## Activity
From the listing below, work out the number of lines containing "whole" and give that number without comment.

------ Data for this exercise ------

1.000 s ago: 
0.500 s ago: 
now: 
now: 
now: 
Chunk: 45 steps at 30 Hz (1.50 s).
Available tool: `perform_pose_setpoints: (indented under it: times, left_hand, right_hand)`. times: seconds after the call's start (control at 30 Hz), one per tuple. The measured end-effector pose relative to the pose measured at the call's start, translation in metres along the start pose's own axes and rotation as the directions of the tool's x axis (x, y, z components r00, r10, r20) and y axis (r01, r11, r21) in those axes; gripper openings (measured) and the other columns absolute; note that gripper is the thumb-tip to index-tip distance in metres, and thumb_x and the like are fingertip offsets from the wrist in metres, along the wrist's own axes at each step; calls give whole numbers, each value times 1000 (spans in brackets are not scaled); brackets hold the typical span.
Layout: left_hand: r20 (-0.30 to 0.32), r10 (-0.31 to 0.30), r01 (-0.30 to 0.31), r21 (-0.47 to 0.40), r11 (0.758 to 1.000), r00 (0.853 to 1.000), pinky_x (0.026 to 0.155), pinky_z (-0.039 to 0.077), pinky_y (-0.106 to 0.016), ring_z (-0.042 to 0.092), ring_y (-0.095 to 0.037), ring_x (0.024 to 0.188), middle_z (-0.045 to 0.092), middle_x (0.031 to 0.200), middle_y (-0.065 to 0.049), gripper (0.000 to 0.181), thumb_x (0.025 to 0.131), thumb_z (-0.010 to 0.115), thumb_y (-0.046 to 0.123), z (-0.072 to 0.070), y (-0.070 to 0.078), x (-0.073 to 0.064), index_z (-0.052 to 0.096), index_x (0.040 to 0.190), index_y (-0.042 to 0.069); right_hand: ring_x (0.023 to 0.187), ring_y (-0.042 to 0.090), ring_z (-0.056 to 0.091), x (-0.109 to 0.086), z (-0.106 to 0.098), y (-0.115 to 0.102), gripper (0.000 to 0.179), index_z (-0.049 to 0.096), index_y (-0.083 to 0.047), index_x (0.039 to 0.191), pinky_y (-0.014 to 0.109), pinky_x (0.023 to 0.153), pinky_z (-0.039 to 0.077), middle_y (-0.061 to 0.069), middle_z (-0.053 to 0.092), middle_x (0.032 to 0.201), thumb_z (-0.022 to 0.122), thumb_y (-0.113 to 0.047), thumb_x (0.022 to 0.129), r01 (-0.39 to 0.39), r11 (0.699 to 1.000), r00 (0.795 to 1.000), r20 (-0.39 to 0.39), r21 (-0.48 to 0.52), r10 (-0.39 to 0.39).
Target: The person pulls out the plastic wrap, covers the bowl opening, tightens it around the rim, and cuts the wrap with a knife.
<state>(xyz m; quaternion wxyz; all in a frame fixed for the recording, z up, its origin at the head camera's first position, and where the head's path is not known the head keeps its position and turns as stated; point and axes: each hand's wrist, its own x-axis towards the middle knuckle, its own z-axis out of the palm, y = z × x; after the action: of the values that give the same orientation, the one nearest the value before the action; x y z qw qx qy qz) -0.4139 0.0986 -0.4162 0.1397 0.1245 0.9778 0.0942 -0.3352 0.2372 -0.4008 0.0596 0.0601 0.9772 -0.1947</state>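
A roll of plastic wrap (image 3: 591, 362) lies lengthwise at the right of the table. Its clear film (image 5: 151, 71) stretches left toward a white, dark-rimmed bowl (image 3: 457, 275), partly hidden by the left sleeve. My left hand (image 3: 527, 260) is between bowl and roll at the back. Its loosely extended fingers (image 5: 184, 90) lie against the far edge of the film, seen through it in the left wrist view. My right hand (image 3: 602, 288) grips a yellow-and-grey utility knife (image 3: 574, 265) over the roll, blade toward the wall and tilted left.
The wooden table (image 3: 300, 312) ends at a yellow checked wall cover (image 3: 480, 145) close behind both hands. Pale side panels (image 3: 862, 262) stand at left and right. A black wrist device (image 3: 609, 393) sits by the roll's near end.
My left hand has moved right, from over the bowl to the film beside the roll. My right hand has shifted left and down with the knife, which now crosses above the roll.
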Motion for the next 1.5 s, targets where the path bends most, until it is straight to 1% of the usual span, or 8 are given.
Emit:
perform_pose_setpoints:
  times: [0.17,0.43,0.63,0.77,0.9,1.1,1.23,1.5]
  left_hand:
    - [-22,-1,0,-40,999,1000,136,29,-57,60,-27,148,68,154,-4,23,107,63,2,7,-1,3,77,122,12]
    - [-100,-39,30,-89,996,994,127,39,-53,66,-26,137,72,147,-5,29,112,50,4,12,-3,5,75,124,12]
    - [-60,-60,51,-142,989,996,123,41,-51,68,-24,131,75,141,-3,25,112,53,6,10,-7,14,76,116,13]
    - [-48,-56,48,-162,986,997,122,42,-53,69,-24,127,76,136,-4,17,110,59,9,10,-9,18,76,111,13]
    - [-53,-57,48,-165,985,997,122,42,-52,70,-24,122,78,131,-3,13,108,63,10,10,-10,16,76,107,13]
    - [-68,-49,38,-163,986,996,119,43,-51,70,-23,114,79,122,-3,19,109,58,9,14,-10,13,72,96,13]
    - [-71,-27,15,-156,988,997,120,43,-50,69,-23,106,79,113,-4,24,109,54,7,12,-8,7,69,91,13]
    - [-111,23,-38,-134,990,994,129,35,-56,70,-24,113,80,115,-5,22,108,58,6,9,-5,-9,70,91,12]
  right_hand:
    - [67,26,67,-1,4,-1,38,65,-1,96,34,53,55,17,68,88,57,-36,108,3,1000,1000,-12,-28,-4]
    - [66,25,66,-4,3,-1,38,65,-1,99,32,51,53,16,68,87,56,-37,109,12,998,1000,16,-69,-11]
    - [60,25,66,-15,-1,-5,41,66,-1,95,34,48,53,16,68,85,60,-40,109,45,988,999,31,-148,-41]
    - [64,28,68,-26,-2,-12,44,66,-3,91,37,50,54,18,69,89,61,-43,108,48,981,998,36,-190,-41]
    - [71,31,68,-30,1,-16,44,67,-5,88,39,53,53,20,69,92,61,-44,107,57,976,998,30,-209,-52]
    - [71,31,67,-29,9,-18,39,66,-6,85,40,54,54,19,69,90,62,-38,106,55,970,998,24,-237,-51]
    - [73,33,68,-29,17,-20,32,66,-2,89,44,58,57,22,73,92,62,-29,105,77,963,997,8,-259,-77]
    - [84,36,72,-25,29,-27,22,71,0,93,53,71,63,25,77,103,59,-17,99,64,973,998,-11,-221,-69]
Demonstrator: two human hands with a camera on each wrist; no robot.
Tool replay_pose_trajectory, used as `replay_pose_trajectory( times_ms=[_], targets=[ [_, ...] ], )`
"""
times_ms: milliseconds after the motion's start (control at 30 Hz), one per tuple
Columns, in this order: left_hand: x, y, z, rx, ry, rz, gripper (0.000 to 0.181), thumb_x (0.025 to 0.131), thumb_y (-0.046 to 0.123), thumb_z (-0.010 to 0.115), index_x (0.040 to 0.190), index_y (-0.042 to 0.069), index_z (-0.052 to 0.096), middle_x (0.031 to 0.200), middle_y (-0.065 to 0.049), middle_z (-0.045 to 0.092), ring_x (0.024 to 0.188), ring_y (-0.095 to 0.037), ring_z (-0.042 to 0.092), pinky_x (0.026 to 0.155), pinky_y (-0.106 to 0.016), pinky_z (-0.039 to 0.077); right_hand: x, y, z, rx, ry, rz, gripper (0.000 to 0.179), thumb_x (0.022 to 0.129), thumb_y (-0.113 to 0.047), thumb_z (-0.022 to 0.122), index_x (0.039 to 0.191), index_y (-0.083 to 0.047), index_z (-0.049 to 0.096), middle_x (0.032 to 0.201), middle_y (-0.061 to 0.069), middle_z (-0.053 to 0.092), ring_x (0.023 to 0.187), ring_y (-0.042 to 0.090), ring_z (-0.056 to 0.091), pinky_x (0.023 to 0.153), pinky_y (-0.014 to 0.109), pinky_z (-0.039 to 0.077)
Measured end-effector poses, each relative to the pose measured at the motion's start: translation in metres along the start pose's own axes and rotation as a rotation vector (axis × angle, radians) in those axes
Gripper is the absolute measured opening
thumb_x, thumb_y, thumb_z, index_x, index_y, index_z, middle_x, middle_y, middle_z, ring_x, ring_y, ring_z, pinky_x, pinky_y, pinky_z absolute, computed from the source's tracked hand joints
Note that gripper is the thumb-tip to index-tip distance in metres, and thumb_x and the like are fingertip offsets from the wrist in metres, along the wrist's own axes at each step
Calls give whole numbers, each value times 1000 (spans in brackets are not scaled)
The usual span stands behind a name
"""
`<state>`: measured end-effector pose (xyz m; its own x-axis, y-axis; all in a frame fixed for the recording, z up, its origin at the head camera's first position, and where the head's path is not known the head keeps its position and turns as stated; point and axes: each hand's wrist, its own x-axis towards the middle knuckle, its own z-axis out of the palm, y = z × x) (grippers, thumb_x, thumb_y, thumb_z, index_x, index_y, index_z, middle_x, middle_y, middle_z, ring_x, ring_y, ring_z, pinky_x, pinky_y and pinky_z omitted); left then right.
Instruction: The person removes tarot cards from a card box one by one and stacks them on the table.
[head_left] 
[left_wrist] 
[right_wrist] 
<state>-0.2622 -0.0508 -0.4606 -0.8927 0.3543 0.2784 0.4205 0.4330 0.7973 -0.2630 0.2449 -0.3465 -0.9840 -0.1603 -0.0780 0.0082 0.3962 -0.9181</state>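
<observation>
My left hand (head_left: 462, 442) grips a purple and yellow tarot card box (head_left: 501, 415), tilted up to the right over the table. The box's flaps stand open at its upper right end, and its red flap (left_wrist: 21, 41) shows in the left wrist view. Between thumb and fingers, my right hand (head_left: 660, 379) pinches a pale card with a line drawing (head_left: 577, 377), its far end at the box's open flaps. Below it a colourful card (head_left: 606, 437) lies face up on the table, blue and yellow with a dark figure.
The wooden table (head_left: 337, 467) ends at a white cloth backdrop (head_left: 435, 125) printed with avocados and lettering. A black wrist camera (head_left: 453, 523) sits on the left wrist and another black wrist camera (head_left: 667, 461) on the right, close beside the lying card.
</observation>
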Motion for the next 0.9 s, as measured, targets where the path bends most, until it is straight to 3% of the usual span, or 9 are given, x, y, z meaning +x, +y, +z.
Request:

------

## Response to this exercise
2